In my continued flood of different emotions during the season I find myself in, most of them feelings I did not expect at all, I typed this prayer out to the Lord at work in desperation over what was going through my mind, everything but His truth. I’m thankful I was given grace to cry out to Him.
Lord, you are Lord and there is no other. You are in control and KING of this whole world. You promise that you will not leave me or forsake me. You are faithful regardless of my faithfulness to you. You are love. You are true love, that loves me without condition, that loves dearly.

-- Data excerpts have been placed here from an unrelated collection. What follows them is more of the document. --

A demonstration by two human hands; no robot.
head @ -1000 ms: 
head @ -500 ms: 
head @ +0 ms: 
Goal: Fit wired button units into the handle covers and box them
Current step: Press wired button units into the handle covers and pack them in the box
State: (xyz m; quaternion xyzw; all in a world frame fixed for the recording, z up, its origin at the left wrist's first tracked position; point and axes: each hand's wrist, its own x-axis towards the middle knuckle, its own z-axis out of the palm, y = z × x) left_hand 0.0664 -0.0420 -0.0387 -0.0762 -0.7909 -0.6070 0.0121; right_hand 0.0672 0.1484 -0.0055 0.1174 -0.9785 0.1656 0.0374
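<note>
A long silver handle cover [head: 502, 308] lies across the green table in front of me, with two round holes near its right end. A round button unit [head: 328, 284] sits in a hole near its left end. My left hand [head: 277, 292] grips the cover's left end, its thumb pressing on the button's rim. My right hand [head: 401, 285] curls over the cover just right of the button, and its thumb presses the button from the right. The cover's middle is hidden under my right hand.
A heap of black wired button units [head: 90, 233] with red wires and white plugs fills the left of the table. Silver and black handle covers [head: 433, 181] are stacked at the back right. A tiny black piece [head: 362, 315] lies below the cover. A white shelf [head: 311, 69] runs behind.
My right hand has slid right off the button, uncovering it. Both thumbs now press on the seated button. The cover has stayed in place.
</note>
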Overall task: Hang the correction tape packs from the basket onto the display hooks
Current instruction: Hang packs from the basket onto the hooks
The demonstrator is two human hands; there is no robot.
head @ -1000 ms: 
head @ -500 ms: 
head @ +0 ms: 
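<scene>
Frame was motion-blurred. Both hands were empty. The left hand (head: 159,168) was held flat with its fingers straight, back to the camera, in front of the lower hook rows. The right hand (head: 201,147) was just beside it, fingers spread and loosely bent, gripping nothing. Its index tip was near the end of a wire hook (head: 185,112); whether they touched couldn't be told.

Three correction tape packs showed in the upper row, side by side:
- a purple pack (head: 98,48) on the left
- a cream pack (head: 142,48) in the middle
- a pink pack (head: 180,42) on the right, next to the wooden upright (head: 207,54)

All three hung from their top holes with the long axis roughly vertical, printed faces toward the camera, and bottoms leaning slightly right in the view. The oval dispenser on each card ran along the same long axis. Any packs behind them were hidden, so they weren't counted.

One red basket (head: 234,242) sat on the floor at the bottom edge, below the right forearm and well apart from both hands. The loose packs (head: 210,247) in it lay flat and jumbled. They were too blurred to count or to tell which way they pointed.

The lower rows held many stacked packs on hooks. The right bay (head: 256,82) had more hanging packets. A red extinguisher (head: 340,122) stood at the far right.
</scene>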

Father, I feel like something is wrong with me. Feel being the operative word here. I know my feelings don’t have to dictate my actions and they don’t show me what is true, but, Lord, I can’t stop. My mind was flooded with frustration this morning. I was frustrated over my laziness in not getting up to have my quiet time with you. I was frustrated that I woke up late and didn’t get time to talk to my husband at all. I was frustrated that I felt ugly and let that feeling bring me down. I was frustrated that I had to go to a place of work that I hate. I was angry and blaming my husband for OUR lack of intentionality with each other. I’m frustrated at how tired I feel.
I feel like I’m drowning, Lord. I keep thinking about what Laurie said the other night at the Sunset Supper, that when we are self-focused, fear is preeminent. Lord, all of these feelings point directly to me. I’m not thinking of who you are at all and I’m not thinking of my husband at all either. I’m getting in my own head. My mind is so weak, Lord.
Lord, Lord, I don’t know what to do. I don’t know how to snap out of these feelings. Father, will you please forgive me for my self-focused attitude, for my pride, for my unbelief. I keep thinking about the chorus to the song I heard this morning before I got out of my car: “Down in the valley, where waters rise, I still believe that hope is alive. All through the struggles and darkest days, I’ll remember the empty grave.” Lord, I see what I should focus on, but I have no power to do it. I see that I’m being so prideful by not believing that I am forgiven and loved right now in the midst of all of my feelings. I know this to be true, but I’m not living out that truth and I really, really do want to live it out, Lord.
Thank you for the struggles, Lord. Thank you for the season I’m in. Thank you for the valley. Lord, live through me please. Please give me grace to really say and live out, “We don’t know what to do, but our eyes are on you” (2 Chron. 20:12). You are my only hope, Father. Help me rest in you. Just help me, Lord, please. Thank you for Jesus. It’s in His name I can pray. Amen.